Rationale: In the Whole Systems Demonstrator (WSD) pilots, two advanced assistive technologies were introduced within three geographically diverse areas in England. The pilots implemented ‘telehealth’ to individuals with long-term conditions (COPD, heart failure or diabetes) and ‘telecare’ to individuals with social care needs as part of whole-systems redesign. Proponents of assistive advanced technologies (AATs) have advocated their widespread implementation on the basis of anticipated cost savings and improvements in quality of life for service users. Evaluations of AATs, until recently, have been based on relatively small-scale pilots. WSD is the largest-scale trial of telehealth and telehealth to be carried out in the UK. The results now emerging from the evaluation will be of interest to those planning to invest in AATs. This presentation focuses on the telehealth arm of the trial.

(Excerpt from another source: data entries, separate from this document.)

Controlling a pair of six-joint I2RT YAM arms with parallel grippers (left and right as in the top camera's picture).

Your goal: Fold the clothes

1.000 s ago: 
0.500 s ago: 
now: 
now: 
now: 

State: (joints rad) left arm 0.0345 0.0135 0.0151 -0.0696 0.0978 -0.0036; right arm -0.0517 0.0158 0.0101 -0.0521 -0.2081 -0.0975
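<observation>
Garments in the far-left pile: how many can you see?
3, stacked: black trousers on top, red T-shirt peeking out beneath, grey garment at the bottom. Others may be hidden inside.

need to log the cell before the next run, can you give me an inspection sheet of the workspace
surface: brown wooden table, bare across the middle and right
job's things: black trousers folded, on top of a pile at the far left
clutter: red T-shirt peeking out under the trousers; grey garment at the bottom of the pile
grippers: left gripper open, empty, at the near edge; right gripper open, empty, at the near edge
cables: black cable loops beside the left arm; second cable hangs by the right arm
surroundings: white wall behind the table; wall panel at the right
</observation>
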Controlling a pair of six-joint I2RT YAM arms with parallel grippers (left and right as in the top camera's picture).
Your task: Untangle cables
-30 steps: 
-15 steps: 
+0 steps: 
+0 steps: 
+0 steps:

Objectives: The economic evaluation aimed to examine the costs and cost-effectiveness of telehealth in addition to standard support and treatment, compared to standard support and treatment.

Methods: 3,230 people with a long term condition (heart failure, COPD, or diabetes) participated in a trial of a community-based telehealth intervention in three English local authority areas. A nested study collected information on patient-reported outcome measures and also on the self-reported use of health and social care services, providing the data for the cost-effectiveness analysis. The analysis took a health and social care perspective. The primary outcome was gain in the quality-adjusted life year (QALY); secondary outcomes included measures of health-related quality of life. We carried out multivariate analyses to explore the cost effectiveness of the intervention.

Results: The presentation will address the cost of support and treatment packages used by those participating in the telehealth questionnaire study and the results of the cost effectiveness analysis. These results will be available by the time of the presentation.